Но борозенковцы с Михайликом уже приближались к малиновому стягу, под которым стоял Мельхиседек.
Епископ сейчас только видел, как неподалеку от него Михайликова сотня вырубила до единого немалый отряд крымчаков, что попались им под горячую руку, видел, как ловко и яростно рубился молоденький коваль, вот и был наш владыка немало изумлен, увидев, как Михайлик спускает с коня на землю панну Подолянку, коей отец Мельхиседек издали признать, ясное дело, не мог.
— Дядечка! — позвала Ярина и снова упала бы, если б не подхватили ее архиерейские челядники, сразу окровавив себе руки, потому что отчаянная девка вся была изранена да исцарапана.
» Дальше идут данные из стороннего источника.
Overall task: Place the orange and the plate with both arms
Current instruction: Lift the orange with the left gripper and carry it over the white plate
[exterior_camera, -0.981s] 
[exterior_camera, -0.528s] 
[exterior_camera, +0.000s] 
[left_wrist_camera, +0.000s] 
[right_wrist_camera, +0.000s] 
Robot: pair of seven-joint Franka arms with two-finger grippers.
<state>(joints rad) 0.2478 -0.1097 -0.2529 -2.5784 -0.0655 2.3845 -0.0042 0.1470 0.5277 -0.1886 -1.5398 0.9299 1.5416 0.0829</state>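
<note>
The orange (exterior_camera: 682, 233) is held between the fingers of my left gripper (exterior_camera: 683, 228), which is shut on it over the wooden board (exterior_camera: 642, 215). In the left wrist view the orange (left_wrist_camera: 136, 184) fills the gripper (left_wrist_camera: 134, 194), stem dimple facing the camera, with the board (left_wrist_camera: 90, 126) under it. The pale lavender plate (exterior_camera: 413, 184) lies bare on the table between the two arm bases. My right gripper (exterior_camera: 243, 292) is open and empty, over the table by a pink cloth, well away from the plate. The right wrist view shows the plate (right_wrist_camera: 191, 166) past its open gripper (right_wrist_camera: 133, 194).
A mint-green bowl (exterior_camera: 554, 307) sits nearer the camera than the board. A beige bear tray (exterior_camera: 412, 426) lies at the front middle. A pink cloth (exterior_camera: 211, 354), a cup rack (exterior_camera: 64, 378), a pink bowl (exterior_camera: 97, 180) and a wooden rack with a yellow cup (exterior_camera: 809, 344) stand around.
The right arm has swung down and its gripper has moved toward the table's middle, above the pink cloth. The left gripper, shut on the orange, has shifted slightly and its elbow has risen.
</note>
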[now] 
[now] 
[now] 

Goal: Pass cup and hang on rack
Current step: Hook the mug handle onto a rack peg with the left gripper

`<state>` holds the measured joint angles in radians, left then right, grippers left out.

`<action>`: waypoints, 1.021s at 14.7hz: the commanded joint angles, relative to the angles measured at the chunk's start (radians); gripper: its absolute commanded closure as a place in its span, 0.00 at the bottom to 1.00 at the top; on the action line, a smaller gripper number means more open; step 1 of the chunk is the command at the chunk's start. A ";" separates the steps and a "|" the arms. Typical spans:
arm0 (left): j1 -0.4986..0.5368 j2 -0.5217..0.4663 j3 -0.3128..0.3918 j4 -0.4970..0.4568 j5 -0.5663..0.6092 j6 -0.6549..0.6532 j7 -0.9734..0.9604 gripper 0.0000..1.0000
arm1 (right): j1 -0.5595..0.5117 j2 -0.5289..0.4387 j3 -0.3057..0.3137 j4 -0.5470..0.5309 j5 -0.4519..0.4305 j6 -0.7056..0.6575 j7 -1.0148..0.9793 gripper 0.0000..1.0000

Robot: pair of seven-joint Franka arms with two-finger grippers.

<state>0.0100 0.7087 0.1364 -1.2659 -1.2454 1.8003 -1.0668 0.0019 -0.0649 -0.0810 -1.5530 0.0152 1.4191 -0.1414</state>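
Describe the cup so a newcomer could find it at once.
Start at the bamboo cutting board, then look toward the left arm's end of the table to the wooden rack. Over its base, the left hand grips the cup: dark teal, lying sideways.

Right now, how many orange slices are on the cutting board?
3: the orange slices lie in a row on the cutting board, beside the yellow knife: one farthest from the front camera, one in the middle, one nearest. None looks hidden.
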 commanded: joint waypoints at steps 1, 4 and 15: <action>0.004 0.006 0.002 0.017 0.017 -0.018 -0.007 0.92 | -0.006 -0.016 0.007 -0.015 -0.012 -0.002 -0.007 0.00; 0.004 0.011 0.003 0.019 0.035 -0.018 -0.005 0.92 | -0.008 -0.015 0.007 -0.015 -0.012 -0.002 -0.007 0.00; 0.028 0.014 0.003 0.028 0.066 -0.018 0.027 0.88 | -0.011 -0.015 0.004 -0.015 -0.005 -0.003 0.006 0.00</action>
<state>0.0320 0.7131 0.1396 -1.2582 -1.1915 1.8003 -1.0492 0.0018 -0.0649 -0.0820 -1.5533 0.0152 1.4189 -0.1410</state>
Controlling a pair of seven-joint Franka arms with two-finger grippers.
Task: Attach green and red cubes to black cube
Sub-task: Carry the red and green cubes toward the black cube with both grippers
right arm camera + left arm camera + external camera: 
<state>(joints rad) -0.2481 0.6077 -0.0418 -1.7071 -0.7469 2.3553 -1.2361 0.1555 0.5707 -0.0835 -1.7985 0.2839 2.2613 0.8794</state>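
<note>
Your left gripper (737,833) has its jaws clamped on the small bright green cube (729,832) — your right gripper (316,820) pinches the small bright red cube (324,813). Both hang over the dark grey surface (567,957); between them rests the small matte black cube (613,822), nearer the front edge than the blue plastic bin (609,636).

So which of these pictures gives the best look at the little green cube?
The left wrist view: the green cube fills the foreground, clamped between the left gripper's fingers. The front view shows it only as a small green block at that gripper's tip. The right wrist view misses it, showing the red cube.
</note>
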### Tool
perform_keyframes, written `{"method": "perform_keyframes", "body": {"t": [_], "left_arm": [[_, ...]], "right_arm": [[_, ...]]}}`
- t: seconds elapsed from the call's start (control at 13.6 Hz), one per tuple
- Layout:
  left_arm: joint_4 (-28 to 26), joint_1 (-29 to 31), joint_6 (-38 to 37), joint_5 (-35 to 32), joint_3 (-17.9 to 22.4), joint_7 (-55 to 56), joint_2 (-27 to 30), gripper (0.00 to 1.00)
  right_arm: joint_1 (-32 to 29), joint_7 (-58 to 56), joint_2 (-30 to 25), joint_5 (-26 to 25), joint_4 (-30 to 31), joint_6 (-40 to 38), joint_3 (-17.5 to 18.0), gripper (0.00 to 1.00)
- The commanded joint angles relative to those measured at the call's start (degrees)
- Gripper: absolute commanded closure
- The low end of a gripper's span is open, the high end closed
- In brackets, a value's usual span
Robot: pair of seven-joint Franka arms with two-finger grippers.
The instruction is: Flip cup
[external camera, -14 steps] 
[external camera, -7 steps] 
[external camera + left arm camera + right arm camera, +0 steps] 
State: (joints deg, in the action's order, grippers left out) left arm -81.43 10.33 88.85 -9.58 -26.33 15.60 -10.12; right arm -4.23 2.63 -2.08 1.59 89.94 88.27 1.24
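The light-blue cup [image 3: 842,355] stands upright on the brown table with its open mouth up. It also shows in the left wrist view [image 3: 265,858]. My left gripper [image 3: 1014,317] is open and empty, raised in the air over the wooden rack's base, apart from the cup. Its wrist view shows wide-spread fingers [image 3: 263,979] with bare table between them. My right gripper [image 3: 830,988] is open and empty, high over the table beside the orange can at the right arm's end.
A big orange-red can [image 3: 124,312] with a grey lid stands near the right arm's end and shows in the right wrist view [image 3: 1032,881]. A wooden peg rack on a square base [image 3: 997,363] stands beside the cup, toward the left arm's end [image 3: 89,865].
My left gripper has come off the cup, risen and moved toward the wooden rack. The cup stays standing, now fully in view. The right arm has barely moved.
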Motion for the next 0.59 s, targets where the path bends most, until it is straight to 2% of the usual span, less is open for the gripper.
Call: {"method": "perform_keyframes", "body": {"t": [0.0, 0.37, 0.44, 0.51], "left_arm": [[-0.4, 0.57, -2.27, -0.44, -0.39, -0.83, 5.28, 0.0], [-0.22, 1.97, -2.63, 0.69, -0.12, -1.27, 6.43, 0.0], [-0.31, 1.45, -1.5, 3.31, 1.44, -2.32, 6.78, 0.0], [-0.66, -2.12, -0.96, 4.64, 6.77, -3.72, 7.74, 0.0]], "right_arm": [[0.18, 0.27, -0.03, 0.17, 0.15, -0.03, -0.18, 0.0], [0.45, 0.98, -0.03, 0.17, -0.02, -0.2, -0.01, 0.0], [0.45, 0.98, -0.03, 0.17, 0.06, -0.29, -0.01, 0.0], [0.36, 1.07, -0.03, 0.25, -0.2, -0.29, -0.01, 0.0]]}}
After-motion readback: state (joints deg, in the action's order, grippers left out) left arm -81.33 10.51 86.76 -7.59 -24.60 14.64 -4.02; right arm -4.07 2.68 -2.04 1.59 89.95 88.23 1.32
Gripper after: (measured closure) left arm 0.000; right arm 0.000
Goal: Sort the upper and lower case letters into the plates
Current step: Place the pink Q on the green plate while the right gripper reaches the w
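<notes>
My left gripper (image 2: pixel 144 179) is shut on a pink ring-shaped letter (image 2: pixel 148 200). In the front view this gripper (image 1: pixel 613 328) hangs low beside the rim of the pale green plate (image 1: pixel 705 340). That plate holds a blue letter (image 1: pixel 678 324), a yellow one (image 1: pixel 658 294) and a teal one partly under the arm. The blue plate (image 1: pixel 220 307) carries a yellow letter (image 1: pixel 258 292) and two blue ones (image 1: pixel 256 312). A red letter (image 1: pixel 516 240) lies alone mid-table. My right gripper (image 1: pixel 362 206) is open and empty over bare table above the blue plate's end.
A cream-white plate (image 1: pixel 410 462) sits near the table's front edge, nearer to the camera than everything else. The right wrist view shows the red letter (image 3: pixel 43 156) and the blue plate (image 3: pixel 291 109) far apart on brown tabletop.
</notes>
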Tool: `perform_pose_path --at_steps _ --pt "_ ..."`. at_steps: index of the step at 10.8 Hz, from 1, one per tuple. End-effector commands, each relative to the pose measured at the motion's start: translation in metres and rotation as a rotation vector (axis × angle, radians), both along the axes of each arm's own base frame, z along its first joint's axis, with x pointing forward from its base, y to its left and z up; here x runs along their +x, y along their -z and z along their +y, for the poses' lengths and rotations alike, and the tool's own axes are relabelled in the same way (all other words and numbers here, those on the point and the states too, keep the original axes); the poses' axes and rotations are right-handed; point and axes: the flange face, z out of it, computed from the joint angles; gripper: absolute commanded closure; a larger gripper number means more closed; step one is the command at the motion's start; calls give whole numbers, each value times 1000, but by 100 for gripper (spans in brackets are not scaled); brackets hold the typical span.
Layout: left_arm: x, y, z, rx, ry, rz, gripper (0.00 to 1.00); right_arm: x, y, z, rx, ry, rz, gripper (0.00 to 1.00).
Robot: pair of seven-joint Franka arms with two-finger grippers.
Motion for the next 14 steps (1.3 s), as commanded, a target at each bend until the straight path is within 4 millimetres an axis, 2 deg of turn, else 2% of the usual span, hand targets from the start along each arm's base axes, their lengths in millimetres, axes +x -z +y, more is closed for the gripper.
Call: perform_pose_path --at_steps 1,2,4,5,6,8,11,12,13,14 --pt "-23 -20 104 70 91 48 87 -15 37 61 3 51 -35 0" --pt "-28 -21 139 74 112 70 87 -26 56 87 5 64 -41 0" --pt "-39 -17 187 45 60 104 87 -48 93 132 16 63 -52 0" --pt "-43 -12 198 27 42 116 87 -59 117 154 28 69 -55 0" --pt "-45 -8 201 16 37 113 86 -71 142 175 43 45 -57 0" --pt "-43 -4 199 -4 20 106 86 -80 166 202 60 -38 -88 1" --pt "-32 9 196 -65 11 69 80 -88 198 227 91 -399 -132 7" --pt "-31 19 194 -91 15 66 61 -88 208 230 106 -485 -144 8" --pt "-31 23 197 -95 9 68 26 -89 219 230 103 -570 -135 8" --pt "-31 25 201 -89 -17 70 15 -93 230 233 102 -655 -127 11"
— Лекаря! — приказал Мельхиседек.
А Подолянка, словно сквозь сон, позвала:
— Кохайлик!
Но коваля уже и след простыл.
Волной захлестнула его думка про нынешнее утро, когда панна от него отказалась.
Не хотелось ему слышать от нее и благодарного слова.
Он огрел плетью коня и скакал к своим измученным, покрытым ранами борозенковцам, что спешивались чуть поодаль.